The cause of this valley course is largely due to geological fault lines , which, according to the Swiss geophysicist AE Scheidegger, are related to the large-scale rift systems of the various orogenic phases of the earth's history. They make the landscape of the Hornad upper course extremely varied, which is why it is also called the Slovak Paradise .

After a third of the course of the river, the Hornad takes on the Hnilec river and forms an approximately 20 km long reservoir there - between 1200 meter high mountain ranges . After that, the combined river from the Slovak Ore Mountains emerges into a broad plain, which is now occupied by the industrial area of the east Slovak city of Košice . The city with its famous early Gothic St. Elisabeth Cathedral is located high above the river on a valley shoulder , and a little further south is the town of Krásna nad Hornádom, which was founded around 1200 .

At Košice the valley turns south and near the Hungarian border reaches a funnel-shaped extension of the Great Hungarian Plain , which it traverses for another 100 km on Hungarian territory. To the east of the university town of Miskolc , the river, now named Hernád , joins the Sajó , which is about the same size , to pour its water-rich flood into the Tisza 10 km further . Of the huge catchment area of this largest tributary of the Danube (160,000 km², almost twice Hungary), Hornad and Sajó account for almost 10 percent.

In Central Europe there are only a few rivers that come close to the Hornád in terms of diversity of landscape and geology crossed . Nevertheless, his region is still largely untapped for tourism - in contrast to the valleys and cities of its western "big sister", the Waag .

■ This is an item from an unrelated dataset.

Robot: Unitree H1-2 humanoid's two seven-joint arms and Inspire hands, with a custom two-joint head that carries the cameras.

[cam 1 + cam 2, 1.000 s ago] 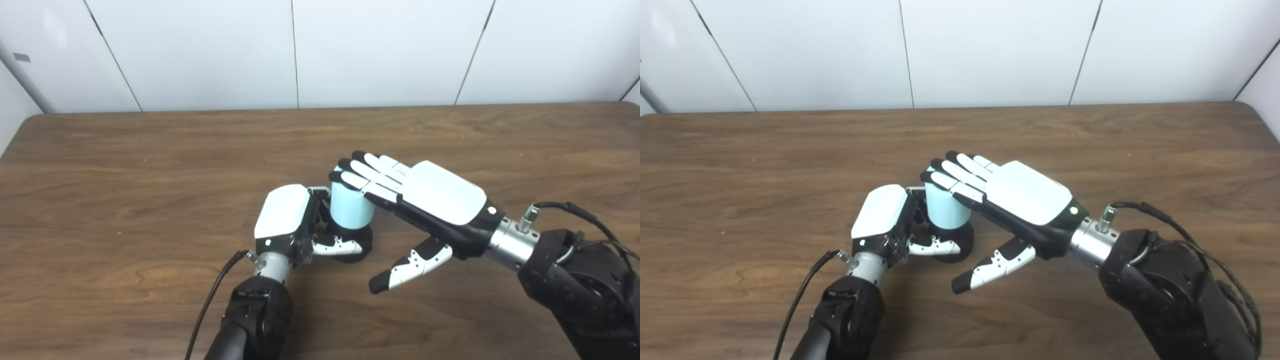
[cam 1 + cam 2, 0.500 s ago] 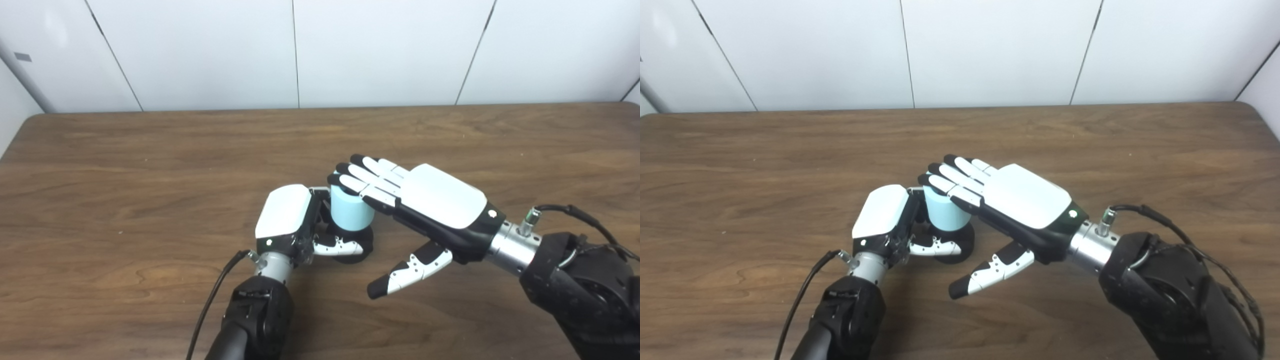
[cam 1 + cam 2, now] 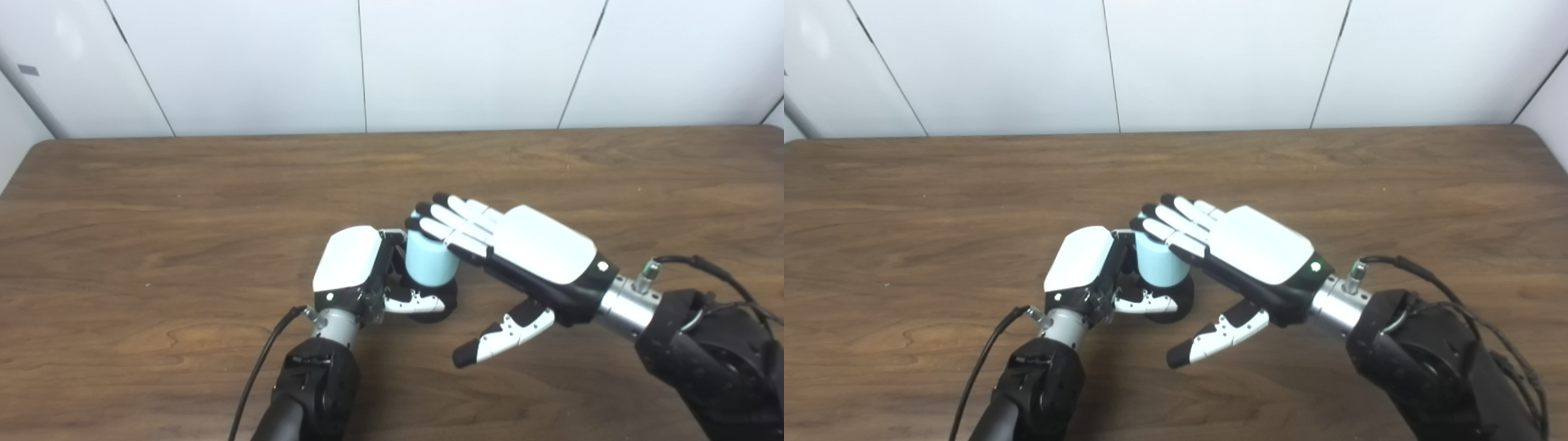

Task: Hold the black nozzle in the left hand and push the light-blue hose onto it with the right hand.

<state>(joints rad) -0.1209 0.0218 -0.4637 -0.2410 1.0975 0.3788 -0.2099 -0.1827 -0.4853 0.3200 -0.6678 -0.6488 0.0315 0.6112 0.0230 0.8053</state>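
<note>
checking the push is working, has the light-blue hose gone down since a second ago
Yes. The light-blue hose shows less height above the black nozzle held by the left hand, while the right hand presses its top.

The light-blue hose (image 3: 430, 263) is a short, thick cylinder. It stands upright on top of the black nozzle (image 3: 442, 301), which is a low round piece resting on the tabletop (image 3: 184, 202). Only the lower rim of the nozzle shows under the hose. Both stand about in the middle of the tabletop, closer to its near edge.
</note>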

Kecerovce nuclear power plant

For the nuclear power plant planned in Kecerovce in the 1980s , it was planned to build several barrages on the Hornád in order to create a new connection to the Torysa . This should make it possible to cover the water requirements for four 1000 MW reactors. The connection should be created by barrages at Ružín and Kysak , as well as a barrage at Drienov on the Torysa.

swell

  • Istituto Geografico de Agostini, Large World Atlas , Munich / Novara 1985
  • Brockhaus , Allbuch in 5 volumes and an atlas , volumes 2, 5 and 6, Wiesbaden 1958–1960
  • Hydrology of the Danube (4 languages) , 270 p., Publ.Prihoda, Bratislava 1988.

See also

Web links

Commons : Hornád / Hernád River  - collection of images, videos and audio files

Individual evidence

  1. a b Article Hornád in the Great Soviet Encyclopedia (BSE) , 3rd edition 1969–1978 (Russian)http: //vorlage_gse.test/1%3D011817~2a%3DHorn%C3%A1d~2b%3DHorn%C3%A1d
  2. http://cuni.georeferencer.com/map/DguyWlmAW1U9AQhiBstn5c/201501220725-1LAOGM/visualize
  3. In the dialectal variant 'Kunnert' documented in: Daniel Speer: Ungarischer oder Dacianischer Simplicissimus [...]. Sl 1693. S. 144. Digital copy : http://reader.digitale-sammlungen.de/de/fs1/object/display/bsb11246734_00001.html (accessed March 14, 2018)
  4. United States. Dept. of Energy. Technical Information Center: Energy research abstracts, Volume 12, Editions 19890-22082 . Technical Information Center, US Dept. of Energy, 1987. p. 2821.